--- DATA EXTRACTS ---
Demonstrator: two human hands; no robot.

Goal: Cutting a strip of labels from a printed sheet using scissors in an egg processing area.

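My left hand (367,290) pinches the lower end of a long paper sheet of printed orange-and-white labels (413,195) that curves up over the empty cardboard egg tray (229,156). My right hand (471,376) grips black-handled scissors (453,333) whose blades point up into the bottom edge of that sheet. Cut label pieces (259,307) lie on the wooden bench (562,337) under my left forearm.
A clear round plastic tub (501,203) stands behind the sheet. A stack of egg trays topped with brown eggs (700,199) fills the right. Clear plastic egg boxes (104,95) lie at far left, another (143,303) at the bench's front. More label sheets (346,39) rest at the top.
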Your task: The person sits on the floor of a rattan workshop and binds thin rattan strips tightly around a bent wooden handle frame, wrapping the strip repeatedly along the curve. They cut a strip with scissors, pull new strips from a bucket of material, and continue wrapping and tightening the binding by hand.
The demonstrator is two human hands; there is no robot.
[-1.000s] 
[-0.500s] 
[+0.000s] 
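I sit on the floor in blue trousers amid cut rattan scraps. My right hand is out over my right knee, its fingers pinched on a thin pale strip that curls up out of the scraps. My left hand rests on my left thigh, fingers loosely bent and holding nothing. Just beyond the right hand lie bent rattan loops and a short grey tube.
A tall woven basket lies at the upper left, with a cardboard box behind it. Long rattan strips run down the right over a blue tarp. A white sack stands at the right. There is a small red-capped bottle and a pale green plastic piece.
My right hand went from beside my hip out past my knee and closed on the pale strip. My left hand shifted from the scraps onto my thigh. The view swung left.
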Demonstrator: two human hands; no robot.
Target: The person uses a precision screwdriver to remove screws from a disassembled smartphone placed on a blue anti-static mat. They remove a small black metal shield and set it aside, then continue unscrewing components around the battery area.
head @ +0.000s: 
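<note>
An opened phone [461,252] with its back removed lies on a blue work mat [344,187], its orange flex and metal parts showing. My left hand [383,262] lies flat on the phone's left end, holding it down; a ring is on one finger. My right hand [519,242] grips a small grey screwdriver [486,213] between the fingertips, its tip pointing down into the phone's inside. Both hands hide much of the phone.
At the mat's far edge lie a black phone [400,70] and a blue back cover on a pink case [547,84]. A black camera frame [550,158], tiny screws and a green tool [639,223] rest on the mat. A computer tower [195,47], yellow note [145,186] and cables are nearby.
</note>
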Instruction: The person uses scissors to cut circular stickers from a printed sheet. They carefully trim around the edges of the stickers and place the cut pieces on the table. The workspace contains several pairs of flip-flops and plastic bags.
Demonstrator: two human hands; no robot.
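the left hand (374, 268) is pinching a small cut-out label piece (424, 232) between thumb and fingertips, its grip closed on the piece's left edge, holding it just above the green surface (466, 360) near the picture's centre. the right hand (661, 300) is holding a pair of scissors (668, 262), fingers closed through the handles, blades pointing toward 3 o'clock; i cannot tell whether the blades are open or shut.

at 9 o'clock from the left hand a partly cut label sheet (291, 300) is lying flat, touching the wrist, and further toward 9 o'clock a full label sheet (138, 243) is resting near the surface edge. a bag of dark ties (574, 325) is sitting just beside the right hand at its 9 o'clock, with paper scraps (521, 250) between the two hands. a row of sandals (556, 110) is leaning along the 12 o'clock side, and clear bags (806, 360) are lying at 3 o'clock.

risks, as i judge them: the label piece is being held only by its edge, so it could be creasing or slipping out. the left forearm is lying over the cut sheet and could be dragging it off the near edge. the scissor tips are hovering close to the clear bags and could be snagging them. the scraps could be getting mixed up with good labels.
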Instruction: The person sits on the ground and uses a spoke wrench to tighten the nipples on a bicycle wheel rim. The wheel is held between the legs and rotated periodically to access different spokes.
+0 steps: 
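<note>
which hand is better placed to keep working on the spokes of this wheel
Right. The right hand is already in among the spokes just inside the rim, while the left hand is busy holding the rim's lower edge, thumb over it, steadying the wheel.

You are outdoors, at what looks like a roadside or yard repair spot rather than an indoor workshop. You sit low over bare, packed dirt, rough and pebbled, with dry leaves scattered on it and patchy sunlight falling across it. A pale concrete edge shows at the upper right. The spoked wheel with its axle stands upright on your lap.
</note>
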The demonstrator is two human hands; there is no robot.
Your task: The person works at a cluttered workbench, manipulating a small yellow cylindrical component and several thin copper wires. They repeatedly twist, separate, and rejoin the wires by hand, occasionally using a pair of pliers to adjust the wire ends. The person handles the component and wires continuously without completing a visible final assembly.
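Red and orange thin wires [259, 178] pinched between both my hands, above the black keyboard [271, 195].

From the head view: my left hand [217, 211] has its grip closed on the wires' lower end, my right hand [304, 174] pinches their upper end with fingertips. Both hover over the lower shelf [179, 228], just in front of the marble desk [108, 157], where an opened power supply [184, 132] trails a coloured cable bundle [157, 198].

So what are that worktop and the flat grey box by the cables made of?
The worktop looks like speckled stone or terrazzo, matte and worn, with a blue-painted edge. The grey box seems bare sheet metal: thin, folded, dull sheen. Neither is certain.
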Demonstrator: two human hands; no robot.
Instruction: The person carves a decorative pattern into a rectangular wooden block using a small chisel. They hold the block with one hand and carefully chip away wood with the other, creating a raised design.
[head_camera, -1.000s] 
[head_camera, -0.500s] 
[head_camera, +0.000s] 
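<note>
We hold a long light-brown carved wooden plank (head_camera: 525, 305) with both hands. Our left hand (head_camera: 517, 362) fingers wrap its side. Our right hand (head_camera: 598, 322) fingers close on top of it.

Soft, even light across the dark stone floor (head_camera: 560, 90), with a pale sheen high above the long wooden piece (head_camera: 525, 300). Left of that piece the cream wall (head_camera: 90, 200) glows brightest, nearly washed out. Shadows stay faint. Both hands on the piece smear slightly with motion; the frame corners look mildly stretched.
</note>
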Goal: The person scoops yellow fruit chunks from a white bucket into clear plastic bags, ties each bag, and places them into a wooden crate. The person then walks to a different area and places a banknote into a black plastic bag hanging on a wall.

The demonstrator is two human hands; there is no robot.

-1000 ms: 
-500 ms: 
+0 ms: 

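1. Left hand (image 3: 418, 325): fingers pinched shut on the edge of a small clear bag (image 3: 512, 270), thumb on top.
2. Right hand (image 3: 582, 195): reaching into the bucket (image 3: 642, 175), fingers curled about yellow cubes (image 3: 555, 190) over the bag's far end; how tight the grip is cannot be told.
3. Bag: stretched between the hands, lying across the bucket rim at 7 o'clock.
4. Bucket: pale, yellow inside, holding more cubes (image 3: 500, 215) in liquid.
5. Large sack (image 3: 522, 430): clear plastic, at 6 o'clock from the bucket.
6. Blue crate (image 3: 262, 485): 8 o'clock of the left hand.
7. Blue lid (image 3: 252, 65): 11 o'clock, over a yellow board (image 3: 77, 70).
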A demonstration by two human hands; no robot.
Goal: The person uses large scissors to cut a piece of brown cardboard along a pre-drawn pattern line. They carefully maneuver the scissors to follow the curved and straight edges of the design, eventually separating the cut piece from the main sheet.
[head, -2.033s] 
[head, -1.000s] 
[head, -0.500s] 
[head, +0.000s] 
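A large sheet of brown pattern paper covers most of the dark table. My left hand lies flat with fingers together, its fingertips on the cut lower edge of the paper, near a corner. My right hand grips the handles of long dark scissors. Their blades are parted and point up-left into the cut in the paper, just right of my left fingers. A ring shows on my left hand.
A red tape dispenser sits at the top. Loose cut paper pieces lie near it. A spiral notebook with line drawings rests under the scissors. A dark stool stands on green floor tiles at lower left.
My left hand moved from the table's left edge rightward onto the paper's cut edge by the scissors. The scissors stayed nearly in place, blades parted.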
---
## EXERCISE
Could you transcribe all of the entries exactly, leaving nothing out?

## YOUR RESPONSE
Demonstrator: two human hands; no robot.

Goal: Cutting a strip of labels from a printed sheet using scissors in an egg processing area.

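My left hand (367,290) pinches the lower end of a long paper sheet of printed orange-and-white labels (413,195) that curves up over the empty cardboard egg tray (229,156). My right hand (471,376) grips black-handled scissors (453,333) whose blades point up into the bottom edge of that sheet. Cut label pieces (259,307) lie on the wooden bench (562,337) under my left forearm.
A clear round plastic tub (501,203) stands behind the sheet. A stack of egg trays topped with brown eggs (700,199) fills the right. Clear plastic egg boxes (104,95) lie at far left, another (143,303) at the bench's front. More label sheets (346,39) rest at the top.
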Your task: The person sits on the floor of a rattan workshop and binds thin rattan strips tightly around a bent wooden handle frame, wrapping the strip repeatedly along the curve. They cut a strip with scissors, pull new strips from a bucket of material, and continue wrapping and tightening the binding by hand.
The demonstrator is two human hands; there is no robot.
[-1.000s] 
[-0.500s] 
[+0.000s] 
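I sit on the floor in blue trousers amid cut rattan scraps. My right hand is out over my right knee, its fingers pinched on a thin pale strip that curls up out of the scraps. My left hand rests on my left thigh, fingers loosely bent and holding nothing. Just beyond the right hand lie bent rattan loops and a short grey tube.
A tall woven basket lies at the upper left, with a cardboard box behind it. Long rattan strips run down the right over a blue tarp. A white sack stands at the right. There is a small red-capped bottle and a pale green plastic piece.
My right hand went from beside my hip out past my knee and closed on the pale strip. My left hand shifted from the scraps onto my thigh. The view swung left.
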Demonstrator: two human hands; no robot.
Target: The person uses a precision screwdriver to remove screws from a disassembled smartphone placed on a blue anti-static mat. They remove a small black metal shield and set it aside, then continue unscrewing components around the battery area.
head @ +0.000s: 
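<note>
An opened phone [461,252] with its back removed lies on a blue work mat [344,187], its orange flex and metal parts showing. My left hand [383,262] lies flat on the phone's left end, holding it down; a ring is on one finger. My right hand [519,242] grips a small grey screwdriver [486,213] between the fingertips, its tip pointing down into the phone's inside. Both hands hide much of the phone.
At the mat's far edge lie a black phone [400,70] and a blue back cover on a pink case [547,84]. A black camera frame [550,158], tiny screws and a green tool [639,223] rest on the mat. A computer tower [195,47], yellow note [145,186] and cables are nearby.
</note>
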Instruction: The person uses scissors to cut circular stickers from a printed sheet. They carefully trim around the edges of the stickers and place the cut pieces on the table. The workspace contains several pairs of flip-flops and plastic bags.
Demonstrator: two human hands; no robot.
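the left hand (374, 268) is pinching a small cut-out label piece (424, 232) between thumb and fingertips, its grip closed on the piece's left edge, holding it just above the green surface (466, 360) near the picture's centre. the right hand (661, 300) is holding a pair of scissors (668, 262), fingers closed through the handles, blades pointing toward 3 o'clock; i cannot tell whether the blades are open or shut.

at 9 o'clock from the left hand a partly cut label sheet (291, 300) is lying flat, touching the wrist, and further toward 9 o'clock a full label sheet (138, 243) is resting near the surface edge. a bag of dark ties (574, 325) is sitting just beside the right hand at its 9 o'clock, with paper scraps (521, 250) between the two hands. a row of sandals (556, 110) is leaning along the 12 o'clock side, and clear bags (806, 360) are lying at 3 o'clock.

risks, as i judge them: the label piece is being held only by its edge, so it could be creasing or slipping out. the left forearm is lying over the cut sheet and could be dragging it off the near edge. the scissor tips are hovering close to the clear bags and could be snagging them. the scraps could be getting mixed up with good labels.
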Instruction: The person sits on the ground and uses a spoke wrench to tighten the nipples on a bicycle wheel rim. The wheel is held between the legs and rotated periodically to access different spokes.
+0 steps: 
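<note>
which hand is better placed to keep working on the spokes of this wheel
Right. The right hand is already in among the spokes just inside the rim, while the left hand is busy holding the rim's lower edge, thumb over it, steadying the wheel.

You are outdoors, at what looks like a roadside or yard repair spot rather than an indoor workshop. You sit low over bare, packed dirt, rough and pebbled, with dry leaves scattered on it and patchy sunlight falling across it. A pale concrete edge shows at the upper right. The spoked wheel with its axle stands upright on your lap.
</note>
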The demonstrator is two human hands; there is no robot.
Your task: The person works at a cluttered workbench, manipulating a small yellow cylindrical component and several thin copper wires. They repeatedly twist, separate, and rejoin the wires by hand, occasionally using a pair of pliers to adjust the wire ends. The person handles the component and wires continuously without completing a visible final assembly.
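Red and orange thin wires [259, 178] pinched between both my hands, above the black keyboard [271, 195].

From the head view: my left hand [217, 211] has its grip closed on the wires' lower end, my right hand [304, 174] pinches their upper end with fingertips. Both hover over the lower shelf [179, 228], just in front of the marble desk [108, 157], where an opened power supply [184, 132] trails a coloured cable bundle [157, 198].

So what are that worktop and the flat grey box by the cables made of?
The worktop looks like speckled stone or terrazzo, matte and worn, with a blue-painted edge. The grey box seems bare sheet metal: thin, folded, dull sheen. Neither is certain.
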Demonstrator: two human hands; no robot.
Instruction: The person carves a decorative pattern into a rectangular wooden block using a small chisel. They hold the block with one hand and carefully chip away wood with the other, creating a raised design.
[head_camera, -1.000s] 
[head_camera, -0.500s] 
[head_camera, +0.000s] 
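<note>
We hold a long light-brown carved wooden plank (head_camera: 525, 305) with both hands. Our left hand (head_camera: 517, 362) fingers wrap its side. Our right hand (head_camera: 598, 322) fingers close on top of it.

Soft, even light across the dark stone floor (head_camera: 560, 90), with a pale sheen high above the long wooden piece (head_camera: 525, 300). Left of that piece the cream wall (head_camera: 90, 200) glows brightest, nearly washed out. Shadows stay faint. Both hands on the piece smear slightly with motion; the frame corners look mildly stretched.
</note>
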Goal: The person scoops yellow fruit chunks from a white bucket into clear plastic bags, ties each bag, and places them into a wooden crate. The person then walks to a different area and places a banknote into a black plastic bag hanging on a wall.

The demonstrator is two human hands; there is no robot.

-1000 ms: 
-500 ms: 
+0 ms: 

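1. Left hand (image 3: 418, 325): fingers pinched shut on the edge of a small clear bag (image 3: 512, 270), thumb on top.
2. Right hand (image 3: 582, 195): reaching into the bucket (image 3: 642, 175), fingers curled about yellow cubes (image 3: 555, 190) over the bag's far end; how tight the grip is cannot be told.
3. Bag: stretched between the hands, lying across the bucket rim at 7 o'clock.
4. Bucket: pale, yellow inside, holding more cubes (image 3: 500, 215) in liquid.
5. Large sack (image 3: 522, 430): clear plastic, at 6 o'clock from the bucket.
6. Blue crate (image 3: 262, 485): 8 o'clock of the left hand.
7. Blue lid (image 3: 252, 65): 11 o'clock, over a yellow board (image 3: 77, 70).
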A demonstration by two human hands; no robot.
Goal: The person uses large scissors to cut a piece of brown cardboard along a pre-drawn pattern line. They carefully maneuver the scissors to follow the curved and straight edges of the design, eventually separating the cut piece from the main sheet.
[head, -2.033s] 
[head, -1.000s] 
[head, -0.500s] 
[head, +0.000s] 
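A large sheet of brown pattern paper covers most of the dark table. My left hand lies flat with fingers together, its fingertips on the cut lower edge of the paper, near a corner. My right hand grips the handles of long dark scissors. Their blades are parted and point up-left into the cut in the paper, just right of my left fingers. A ring shows on my left hand.
A red tape dispenser sits at the top. Loose cut paper pieces lie near it. A spiral notebook with line drawings rests under the scissors. A dark stool stands on green floor tiles at lower left.
My left hand moved from the table's left edge rightward onto the paper's cut edge by the scissors. The scissors stayed nearly in place, blades parted.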

This answer has now been given in full.